Predatory Lenders Fleecing Small Business Owners
Every couple of years a story breaks about how some person or company has found a new way to swindle the unsuspecting. I remember the good Baptist, Bernie Ebbers of Worldcom, fleecing investors and employees, my sister-in-law included, out of billions. I was working on Wall Street and incredulous when the Madoff story broke. However, the other day I came across one of the most disturbing articles I have read in some time, and I include the story of Martin Shkreli aka #PharmaBro, Turing Pharmaceutical’s insolent CEO who tried to jack up the price of a life saving drug from $13.50 to $750. Before taking the helm of Turing, he was a trader. I still remember the day he walked onto the trading floor at RBC (Royal Bank of Canada), landing just a few desks away from me. Less than 10 days later he was shown the exit after he lost what some insiders said was a hefty $2.8 million.
This Bloomberg article highlights an abhorrent practice that makes use of an arcane law where disreputable loan companies can and are destroying small businesses, seizing bank accounts and assets in as little time as a day, in some cases when a payment has not even been missed. The antagonist followed for this story is David Glass, the CEO of one of the most aggressive predatory lenders, Yellowstone Capital LLC. Vin Diesel’s character, Chris Varick, the ringleader from “Boiler Room” was based on Glass’ earlier career as a stockbroker. Looking back on those heady trading days, and the characters on our trading floor, I cannot believe that I actually left my wallet on my desk unattended at times.

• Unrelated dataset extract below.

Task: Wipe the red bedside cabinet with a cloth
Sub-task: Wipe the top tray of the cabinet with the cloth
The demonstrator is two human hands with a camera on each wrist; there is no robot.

The business of supplying short term working capital to small businesses has expanded exponentially in the last few years as we have seen everything from crowd funding to short term, high interest loans secured with inventory and accounts receivable from the likes of On-Deck and LendingTree. On-Deck announced in its last earnings call having reached a record $10 Billion in loan origination. (motleyfool.com). According to the SBA, 73% of small business in the US used some sort of financing in the last 12 months.
Immediate capital for inventory or payroll can seem like a life preserver. For commercial fix & flippers, the access to hard money has allowed many to grow. However, many lenders have fees that are not so transparent and the structure of interest payments may be an unpleasant financial surprise. Do your research. Don’t make a decision based on the interest rates marketed on a website – find out all the fees, the structure of the repayment plan and the penalties for missed payments and extensions. The best scenario: Find a lender who is a partner in your success.
Evan Shweky is an attorney and the Managing Partner of Delarosa Lending Group, LLC, an asset based lender for Fix & Flip and Fix to Rent real estate projects. He is a regular speaker and mentor on topics related to real estate investment and negotiating. He can be reached at email@example.com.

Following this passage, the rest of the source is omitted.